I know not whether Laws be right,
Or whether Laws be wrong;
All that we know who lie in goal
Is that the wall is strong;
And that each day is like a year,
A year whose days are long.
But this I know, that every Law
That men have made for Man,
Since first Man took his brother's life,
And the sad world began,
But straws the wheat and saves the chaff
With a most evil fan.
This too I know--and wise it were
If each could know the same--
That every prison that men build
Is built with bricks of shame,
And bound with bars lest Christ should see
How men their brothers maim.
The vilest deeds like poison weeds
Bloom well in prison-air:
It is only what is good in Man
That wastes and withers there:
Pale Anguish keeps the heavy gate,
And the Warder is Despair
I wish you would read all 109 verses.
And now for Alan Turing.
He died even younger than Oscar Wilde at the age of 41 when he committed suicide by taking a cyanide pill.

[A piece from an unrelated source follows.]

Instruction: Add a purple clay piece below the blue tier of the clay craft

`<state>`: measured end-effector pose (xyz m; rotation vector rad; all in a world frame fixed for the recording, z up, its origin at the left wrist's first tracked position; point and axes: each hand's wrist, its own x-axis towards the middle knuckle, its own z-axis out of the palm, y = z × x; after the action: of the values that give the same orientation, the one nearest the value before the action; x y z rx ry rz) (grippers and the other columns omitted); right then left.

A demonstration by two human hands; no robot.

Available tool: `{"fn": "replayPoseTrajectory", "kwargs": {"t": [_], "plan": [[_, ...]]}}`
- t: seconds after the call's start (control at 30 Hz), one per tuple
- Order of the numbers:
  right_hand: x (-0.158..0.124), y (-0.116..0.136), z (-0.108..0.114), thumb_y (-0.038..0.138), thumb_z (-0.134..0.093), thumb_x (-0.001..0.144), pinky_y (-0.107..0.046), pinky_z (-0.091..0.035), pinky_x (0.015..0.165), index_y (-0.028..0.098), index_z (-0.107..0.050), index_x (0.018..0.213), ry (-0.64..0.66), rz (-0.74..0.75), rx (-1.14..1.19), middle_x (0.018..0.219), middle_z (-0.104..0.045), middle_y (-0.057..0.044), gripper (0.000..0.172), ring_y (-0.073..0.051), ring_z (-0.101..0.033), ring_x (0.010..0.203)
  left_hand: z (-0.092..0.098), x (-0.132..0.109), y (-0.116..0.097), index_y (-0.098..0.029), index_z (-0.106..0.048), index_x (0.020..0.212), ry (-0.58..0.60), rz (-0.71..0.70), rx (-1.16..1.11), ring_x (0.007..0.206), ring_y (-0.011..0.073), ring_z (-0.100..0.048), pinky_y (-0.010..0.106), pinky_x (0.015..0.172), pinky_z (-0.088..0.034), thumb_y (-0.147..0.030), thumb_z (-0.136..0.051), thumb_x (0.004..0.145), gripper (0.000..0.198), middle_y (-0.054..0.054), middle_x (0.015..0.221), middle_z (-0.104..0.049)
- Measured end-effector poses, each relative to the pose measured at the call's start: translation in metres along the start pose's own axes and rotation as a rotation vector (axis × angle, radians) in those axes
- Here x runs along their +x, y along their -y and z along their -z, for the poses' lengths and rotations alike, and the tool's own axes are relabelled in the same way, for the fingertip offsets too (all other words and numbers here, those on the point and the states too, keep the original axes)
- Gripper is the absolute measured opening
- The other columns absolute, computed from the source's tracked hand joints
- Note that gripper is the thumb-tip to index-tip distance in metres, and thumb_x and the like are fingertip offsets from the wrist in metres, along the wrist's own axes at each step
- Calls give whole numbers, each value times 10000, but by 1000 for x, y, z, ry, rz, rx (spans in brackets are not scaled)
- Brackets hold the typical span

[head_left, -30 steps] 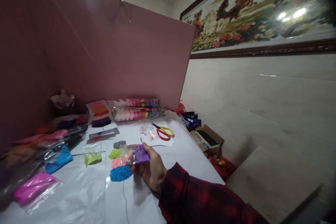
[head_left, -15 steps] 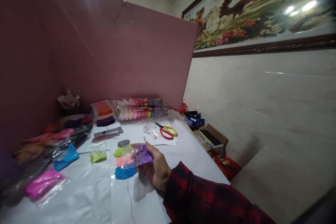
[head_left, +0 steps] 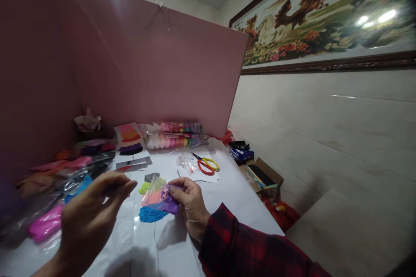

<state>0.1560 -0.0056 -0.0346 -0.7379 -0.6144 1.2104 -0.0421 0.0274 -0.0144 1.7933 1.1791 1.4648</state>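
My right hand [head_left: 191, 207] pinches a clear plastic bag of purple modelling clay [head_left: 169, 203] between thumb and fingers. The bag hangs over the paper and hides part of a clay picture with grey [head_left: 151, 177], lime green, coral and blue [head_left: 151, 214] bands. From the blue band a thin drawn line runs down the sheet. On the left, my left hand [head_left: 92, 218] is raised, thumb and forefinger pressed together. Whether anything sits between those fingertips I cannot make out. Behind this hand lies a bag of pink clay [head_left: 45, 225], partly covered.
Scissors [head_left: 208, 165] with red and yellow handles lie beyond my right hand. Packs of coloured clay [head_left: 172, 140] stand against the pink board [head_left: 156, 69]. A sample picture [head_left: 130, 138] is at the back left. Cardboard box [head_left: 264, 173] stands right of the table.
My left hand has come into view from the left, now covering the small lime-green bag. My right hand has turned and lowered the purple clay bag slightly.
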Motion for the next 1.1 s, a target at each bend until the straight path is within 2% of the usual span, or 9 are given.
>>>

Alan Turing is regarded as the father of Computer Science and Artificial Intelligence and might have invented the first computer called the Turing Machine, to break the German military codes during World War II. He was a mathematician, logician, cryptanalyst and computer scientist. His Turing Test for the establishment of the presence of intelligence in anything, specially machines, is still being used today.
After being charged for 'gross indecency', his security clearance was cancelled and he lost his job.

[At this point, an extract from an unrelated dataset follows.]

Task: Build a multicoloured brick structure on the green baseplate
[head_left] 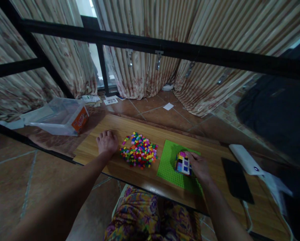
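My right hand [199,164] grips the right side of a small block structure built of toy bricks [183,164], multicoloured with white, black, purple and pink pieces. The structure stands on a green studded baseplate [168,164]. Part of its right side is hidden behind my fingers. My left hand [107,142] rests palm down on the wooden table, its fingers lying on the surface and holding nothing. Just right of it spreads a heap of loose small bricks [141,150] in many colours.
The narrow wooden table [129,179] also bears a black phone [237,180] with a cable and a white device [245,159] at the right. A clear plastic bin [57,117] sits on the floor beyond its left end. Dark metal bars [139,42] cross before the curtains.
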`<state>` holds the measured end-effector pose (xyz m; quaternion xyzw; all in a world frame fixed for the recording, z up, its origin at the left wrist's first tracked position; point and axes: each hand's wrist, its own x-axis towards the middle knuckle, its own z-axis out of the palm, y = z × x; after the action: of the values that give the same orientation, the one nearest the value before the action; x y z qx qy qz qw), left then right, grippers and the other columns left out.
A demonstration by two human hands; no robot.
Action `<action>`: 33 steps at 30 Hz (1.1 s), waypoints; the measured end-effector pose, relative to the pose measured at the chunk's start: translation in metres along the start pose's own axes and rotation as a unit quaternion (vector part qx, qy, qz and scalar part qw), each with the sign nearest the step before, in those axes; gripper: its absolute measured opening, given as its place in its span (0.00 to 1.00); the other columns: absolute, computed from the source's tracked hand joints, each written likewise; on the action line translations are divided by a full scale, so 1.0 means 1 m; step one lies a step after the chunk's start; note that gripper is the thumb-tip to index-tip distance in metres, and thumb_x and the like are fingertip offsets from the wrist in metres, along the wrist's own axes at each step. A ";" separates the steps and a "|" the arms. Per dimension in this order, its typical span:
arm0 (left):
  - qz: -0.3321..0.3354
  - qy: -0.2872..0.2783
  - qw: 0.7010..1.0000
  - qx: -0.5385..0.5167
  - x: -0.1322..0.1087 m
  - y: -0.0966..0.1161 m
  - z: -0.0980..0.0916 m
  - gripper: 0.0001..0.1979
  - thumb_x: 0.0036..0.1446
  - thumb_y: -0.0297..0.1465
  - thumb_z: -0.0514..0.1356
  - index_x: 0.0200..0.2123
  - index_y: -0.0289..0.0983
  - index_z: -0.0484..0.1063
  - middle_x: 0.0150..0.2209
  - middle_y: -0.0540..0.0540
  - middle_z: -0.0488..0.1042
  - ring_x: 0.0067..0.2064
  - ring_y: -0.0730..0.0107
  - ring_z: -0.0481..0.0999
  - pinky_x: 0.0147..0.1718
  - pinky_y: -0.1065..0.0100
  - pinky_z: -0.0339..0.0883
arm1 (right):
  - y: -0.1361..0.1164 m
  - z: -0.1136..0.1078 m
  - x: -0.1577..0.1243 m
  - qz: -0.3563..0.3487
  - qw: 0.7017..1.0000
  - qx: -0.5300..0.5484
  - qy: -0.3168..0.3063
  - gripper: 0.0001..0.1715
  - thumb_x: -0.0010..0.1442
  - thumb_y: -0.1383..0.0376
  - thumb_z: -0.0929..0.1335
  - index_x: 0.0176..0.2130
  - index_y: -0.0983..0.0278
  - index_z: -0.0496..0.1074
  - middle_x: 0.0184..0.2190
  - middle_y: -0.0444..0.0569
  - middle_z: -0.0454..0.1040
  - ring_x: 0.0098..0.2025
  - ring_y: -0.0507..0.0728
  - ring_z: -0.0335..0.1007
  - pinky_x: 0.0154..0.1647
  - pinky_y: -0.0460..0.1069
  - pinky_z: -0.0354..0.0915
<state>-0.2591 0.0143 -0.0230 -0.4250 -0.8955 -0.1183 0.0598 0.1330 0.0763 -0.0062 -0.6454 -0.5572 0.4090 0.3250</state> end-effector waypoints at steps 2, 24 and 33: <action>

In 1952, he was criminally prosecuted for homosexuality, and given a chance to ingest female hormones (chemical castration) instead of a prison sentence. The hormones led to the growth of his breasts and ultimately he committed suicide.
In 2009, Prime Minister Gordon Brown made an official apology for the way in which he was treated.
Conclusion.
Do you think I will shun my gay friends? No way.
Do I accept atheism as a better choice than homosexuality? No way.
Am I prepared to condemn a homosexual person, whilst I close my eyes for gossip, lies, fraud and corruption, as many of us do? No way.
Am I going to cast the first stone? No way.
Is a homosexual person allowed to serve and praise God? Of course - scripture says all creation shall do that - and that includes them.